* Source material
-=-=-
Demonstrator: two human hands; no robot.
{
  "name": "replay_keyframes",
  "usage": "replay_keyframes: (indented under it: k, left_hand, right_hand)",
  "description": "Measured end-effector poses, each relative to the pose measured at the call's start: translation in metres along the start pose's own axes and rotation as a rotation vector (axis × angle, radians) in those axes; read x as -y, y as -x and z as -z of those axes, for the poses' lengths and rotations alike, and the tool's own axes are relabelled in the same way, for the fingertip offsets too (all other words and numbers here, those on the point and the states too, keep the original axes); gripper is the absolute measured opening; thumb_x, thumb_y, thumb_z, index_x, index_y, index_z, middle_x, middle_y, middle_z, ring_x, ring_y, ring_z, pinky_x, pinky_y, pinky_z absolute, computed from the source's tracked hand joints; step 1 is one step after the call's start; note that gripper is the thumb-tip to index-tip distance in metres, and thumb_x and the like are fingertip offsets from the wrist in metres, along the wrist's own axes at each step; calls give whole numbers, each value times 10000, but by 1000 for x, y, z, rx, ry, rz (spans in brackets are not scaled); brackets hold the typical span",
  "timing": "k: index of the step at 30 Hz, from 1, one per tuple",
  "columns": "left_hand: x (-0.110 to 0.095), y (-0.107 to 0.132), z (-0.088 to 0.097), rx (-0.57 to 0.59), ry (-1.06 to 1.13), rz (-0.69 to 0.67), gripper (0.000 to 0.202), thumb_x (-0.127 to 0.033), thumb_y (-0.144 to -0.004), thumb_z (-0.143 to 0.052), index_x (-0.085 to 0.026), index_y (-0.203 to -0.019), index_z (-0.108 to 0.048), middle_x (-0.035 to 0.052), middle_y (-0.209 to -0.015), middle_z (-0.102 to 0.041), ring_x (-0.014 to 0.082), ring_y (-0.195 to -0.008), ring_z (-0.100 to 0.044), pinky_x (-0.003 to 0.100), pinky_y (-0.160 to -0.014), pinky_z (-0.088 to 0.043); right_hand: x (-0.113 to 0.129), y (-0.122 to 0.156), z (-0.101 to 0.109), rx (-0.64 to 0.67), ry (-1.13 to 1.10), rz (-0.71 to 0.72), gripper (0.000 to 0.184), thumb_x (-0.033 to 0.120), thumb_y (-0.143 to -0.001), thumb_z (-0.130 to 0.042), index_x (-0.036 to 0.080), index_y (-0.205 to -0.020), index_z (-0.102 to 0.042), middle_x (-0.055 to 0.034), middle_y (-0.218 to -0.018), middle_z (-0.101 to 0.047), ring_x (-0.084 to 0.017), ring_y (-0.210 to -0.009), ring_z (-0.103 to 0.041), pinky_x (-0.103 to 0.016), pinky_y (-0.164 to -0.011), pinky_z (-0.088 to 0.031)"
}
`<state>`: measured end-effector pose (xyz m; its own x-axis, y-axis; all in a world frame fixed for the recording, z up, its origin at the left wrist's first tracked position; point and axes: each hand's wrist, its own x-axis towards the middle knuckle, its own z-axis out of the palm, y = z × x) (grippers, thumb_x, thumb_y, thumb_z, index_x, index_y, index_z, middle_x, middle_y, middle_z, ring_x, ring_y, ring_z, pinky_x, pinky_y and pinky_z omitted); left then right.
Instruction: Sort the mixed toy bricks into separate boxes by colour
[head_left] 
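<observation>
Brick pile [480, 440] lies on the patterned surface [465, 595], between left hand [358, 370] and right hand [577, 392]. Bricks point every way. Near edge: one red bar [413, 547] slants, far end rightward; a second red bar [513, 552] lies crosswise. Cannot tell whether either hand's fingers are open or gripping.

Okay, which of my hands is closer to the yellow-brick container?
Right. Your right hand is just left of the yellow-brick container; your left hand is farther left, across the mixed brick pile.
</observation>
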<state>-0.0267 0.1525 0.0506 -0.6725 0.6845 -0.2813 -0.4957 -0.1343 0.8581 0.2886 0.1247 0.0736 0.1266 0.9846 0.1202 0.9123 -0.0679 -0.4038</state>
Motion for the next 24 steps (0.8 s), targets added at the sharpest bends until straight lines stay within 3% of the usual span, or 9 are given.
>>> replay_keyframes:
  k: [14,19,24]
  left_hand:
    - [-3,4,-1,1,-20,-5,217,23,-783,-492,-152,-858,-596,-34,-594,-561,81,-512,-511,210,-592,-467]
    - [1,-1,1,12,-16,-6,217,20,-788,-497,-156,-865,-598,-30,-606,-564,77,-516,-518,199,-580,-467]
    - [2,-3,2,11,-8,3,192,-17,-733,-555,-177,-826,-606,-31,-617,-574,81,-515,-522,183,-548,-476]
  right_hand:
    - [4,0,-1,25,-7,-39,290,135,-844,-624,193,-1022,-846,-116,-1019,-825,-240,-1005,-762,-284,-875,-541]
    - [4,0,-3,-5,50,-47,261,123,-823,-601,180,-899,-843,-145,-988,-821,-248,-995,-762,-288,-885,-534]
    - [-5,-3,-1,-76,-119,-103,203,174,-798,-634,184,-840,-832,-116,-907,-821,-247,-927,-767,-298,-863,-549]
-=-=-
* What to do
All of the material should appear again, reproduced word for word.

* Solution
Demonstrator: two human hands; no robot.
{
  "name": "replay_keyframes",
  "usage": "replay_keyframes: (indented under it: k, left_hand, right_hand)",
  "description": "Measured end-effector poses, each relative to the pose measured at the call's start: translation in metres along the start pose's own axes and rotation as a rotation vector (axis × angle, radians) in those axes; read x as -y, y as -x and z as -z of those axes, for the poses' lengths and rotations alike, and the tool's own axes are relabelled in the same way, for the fingertip offsets too (all other words and numbers here, those on the point and the states too, keep the original axes); gripper is the absolute measured opening; thumb_x, thumb_y, thumb_z, index_x, index_y, index_z, middle_x, middle_y, middle_z, ring_x, ring_y, ring_z, pinky_x, pinky_y, pinky_z absolute, computed from the source's tracked hand joints; step 1 is one step after the call's start; note that gripper is the thumb-tip to index-tip distance in metres, and thumb_x and the like are fingertip offsets from the wrist in metres, along the wrist's own axes at each step; calls give whole numbers, each value times 10000, but by 1000 for x, y, z, rx, ry, rz (spans in brackets are not scaled); brackets hold the typical span",
  "timing": "k: index of the step at 30 Hz, from 1, one per tuple",
  "columns": "left_hand: x (-0.110 to 0.095), y (-0.107 to 0.132), z (-0.088 to 0.097), rx (-0.57 to 0.59), ry (-1.06 to 1.13), rz (-0.69 to 0.67), gripper (0.000 to 0.202), thumb_x (-0.127 to 0.033), thumb_y (-0.144 to -0.004), thumb_z (-0.143 to 0.052), index_x (-0.085 to 0.026), index_y (-0.203 to -0.019), index_z (-0.108 to 0.048), middle_x (-0.035 to 0.052), middle_y (-0.209 to -0.015), middle_z (-0.102 to 0.041), ring_x (-0.014 to 0.082), ring_y (-0.195 to -0.008), ring_z (-0.100 to 0.044), pinky_x (-0.003 to 0.100), pinky_y (-0.160 to -0.014), pinky_z (-0.088 to 0.043); right_hand: x (-0.113 to 0.129), y (-0.122 to 0.156), z (-0.101 to 0.109), rx (-0.64 to 0.67), ry (-1.13 to 1.10), rz (-0.71 to 0.72), gripper (0.000 to 0.184), thumb_x (-0.033 to 0.120), thumb_y (-0.143 to -0.001), thumb_z (-0.130 to 0.042), index_x (-0.036 to 0.080), index_y (-0.205 to -0.020), index_z (-0.102 to 0.042), middle_x (-0.055 to 0.034), middle_y (-0.218 to -0.018), middle_z (-0.101 to 0.047), ring_x (-0.084 to 0.017), ring_y (-0.210 to -0.009), ring_z (-0.103 to 0.041), pinky_x (-0.103 to 0.016), pinky_y (-0.164 to -0.011), pinky_z (-0.088 to 0.031)"
}
`<state>`: measured end-effector pose (xyz m; its own x-axis, y-axis; all in a world frame fixed for the recording, z up, its origin at the left wrist's first tracked position; point and axes: each hand's wrist, its own x-axis towards the middle knuckle, its own z-axis out of the palm, y = z × x) (grippers, thumb_x, thumb_y, thumb_z, index_x, index_y, index_z, middle_x, middle_y, middle_z, ring_x, ring_y, ring_z, pinky_x, pinky_y and pinky_z omitted); left then right.
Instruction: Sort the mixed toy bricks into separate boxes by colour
[head_left] 
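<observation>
Brick pile [480, 440] lies on the patterned surface [465, 595], between left hand [358, 370] and right hand [577, 392]. Bricks point every way. Near edge: one red bar [413, 547] slants, far end rightward; a second red bar [513, 552] lies crosswise. Cannot tell whether either hand's fingers are open or gripping.

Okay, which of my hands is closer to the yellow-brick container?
Right. Your right hand is just left of the yellow-brick container; your left hand is farther left, across the mixed brick pile.
</observation>
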<state>-0.0267 0.1525 0.0506 -0.6725 0.6845 -0.2813 -0.4957 -0.1343 0.8581 0.2886 0.1247 0.0736 0.1266 0.9846 0.1202 0.9123 -0.0679 -0.4038</state>
Motion for the next 24 steps (0.8 s), targets added at the sharpest bends until straight lines stay within 3% of the usual span, or 9 are given.
>>> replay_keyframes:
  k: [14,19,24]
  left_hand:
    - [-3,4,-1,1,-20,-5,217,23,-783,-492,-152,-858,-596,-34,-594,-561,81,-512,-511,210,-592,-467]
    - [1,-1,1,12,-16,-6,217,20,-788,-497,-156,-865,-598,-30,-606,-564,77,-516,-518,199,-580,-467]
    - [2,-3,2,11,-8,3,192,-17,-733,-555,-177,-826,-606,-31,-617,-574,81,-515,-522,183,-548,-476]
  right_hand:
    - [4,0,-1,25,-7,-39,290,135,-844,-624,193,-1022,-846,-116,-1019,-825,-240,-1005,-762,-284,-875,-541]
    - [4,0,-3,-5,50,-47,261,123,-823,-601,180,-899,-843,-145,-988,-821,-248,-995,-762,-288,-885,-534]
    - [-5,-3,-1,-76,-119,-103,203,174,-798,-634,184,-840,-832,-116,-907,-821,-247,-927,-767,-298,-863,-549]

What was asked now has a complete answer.